Scientists are verifying this now. Influenza mutates at a faster rate than SARS-CoV-2, and it seems to handle more mutations in its genes, which makes it more likely to evolve resistance to preexisting antibodies. We don't yet know how well the SARS-CoV-2 S protein can tolerate mutations, so it's difficult to predict if it will eventually behave like influenza and force us to update the COVID-19 vaccine. Fortunately, the technology used to make the Moderna and Pfizer COVID-19 vaccines is easy to update for a new lineage or strain of S protein.
It's been said that when some viruses mutate to become more transmissible, they lose some of their potency—in other words, they become less likely to cause severe disease. Is that accurate, and, if so, is that reasonable to expect with SARS-CoV-2?
The initial data suggest that the new variant causes the same amount of disease as the other SARS-CoV-2 lineages. However, some viruses have to cause a certain amount of disease in order to spread—you have to cough or sneeze to effectively spread influenza, for example. In the end, it's all about transmission. The virus doesn't care how much disease it causes; it just has to be transmitted.
Will the new variant eventually be more widespread than the current virus?

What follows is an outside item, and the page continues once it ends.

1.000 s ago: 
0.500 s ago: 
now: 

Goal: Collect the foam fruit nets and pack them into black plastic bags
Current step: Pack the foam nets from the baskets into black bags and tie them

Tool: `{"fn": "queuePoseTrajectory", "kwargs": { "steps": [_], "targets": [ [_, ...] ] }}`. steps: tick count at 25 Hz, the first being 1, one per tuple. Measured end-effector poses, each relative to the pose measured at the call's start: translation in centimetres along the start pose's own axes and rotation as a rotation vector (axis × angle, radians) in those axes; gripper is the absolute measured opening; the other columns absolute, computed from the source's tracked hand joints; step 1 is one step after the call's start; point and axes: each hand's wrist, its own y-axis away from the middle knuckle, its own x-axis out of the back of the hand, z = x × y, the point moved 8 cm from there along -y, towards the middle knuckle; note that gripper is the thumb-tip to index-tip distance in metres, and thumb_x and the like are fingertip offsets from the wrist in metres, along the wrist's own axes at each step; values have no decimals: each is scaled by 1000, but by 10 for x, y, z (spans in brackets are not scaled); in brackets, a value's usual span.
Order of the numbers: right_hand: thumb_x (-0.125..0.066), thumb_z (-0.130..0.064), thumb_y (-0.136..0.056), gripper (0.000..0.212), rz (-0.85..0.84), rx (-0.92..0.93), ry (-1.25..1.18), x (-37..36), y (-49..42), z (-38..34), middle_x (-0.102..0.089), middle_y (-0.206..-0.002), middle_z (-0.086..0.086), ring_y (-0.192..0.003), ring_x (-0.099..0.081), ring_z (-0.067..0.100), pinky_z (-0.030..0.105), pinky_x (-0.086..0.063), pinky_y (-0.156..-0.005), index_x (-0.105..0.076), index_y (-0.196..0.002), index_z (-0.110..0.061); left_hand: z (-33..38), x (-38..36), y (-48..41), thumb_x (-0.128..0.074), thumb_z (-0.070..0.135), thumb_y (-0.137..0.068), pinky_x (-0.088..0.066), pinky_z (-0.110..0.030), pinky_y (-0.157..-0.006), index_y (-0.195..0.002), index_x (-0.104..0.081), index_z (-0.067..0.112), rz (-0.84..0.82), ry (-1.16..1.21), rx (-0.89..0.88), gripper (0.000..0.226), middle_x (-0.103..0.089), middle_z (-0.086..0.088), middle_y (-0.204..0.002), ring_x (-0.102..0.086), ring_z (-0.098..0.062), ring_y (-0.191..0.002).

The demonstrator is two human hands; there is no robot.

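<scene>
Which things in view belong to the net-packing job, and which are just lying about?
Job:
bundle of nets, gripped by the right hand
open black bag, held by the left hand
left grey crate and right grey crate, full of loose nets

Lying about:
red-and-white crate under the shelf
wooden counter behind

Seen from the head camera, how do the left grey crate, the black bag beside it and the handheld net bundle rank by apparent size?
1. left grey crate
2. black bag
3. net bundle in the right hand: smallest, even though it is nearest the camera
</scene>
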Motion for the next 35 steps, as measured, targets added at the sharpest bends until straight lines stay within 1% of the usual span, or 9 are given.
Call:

If the new variant is more transmissible than other SARS-CoV-2 lineages, it eventually could be the most commonly found lineage of SARS-CoV-2. However, while we still have so many people with no immunity to the virus, we should still see different lineages spreading in different parts of the world.
Is it possible that the virus could mutate to the point that it's as transmissible as measles or another more contagious virus?
The good news is that even though measles virus is extremely transmissible, it doesn't change to become resistant to the measles vaccine. We hope that will be the case with SARS-CoV-2, but we'll need some more time to know that answer.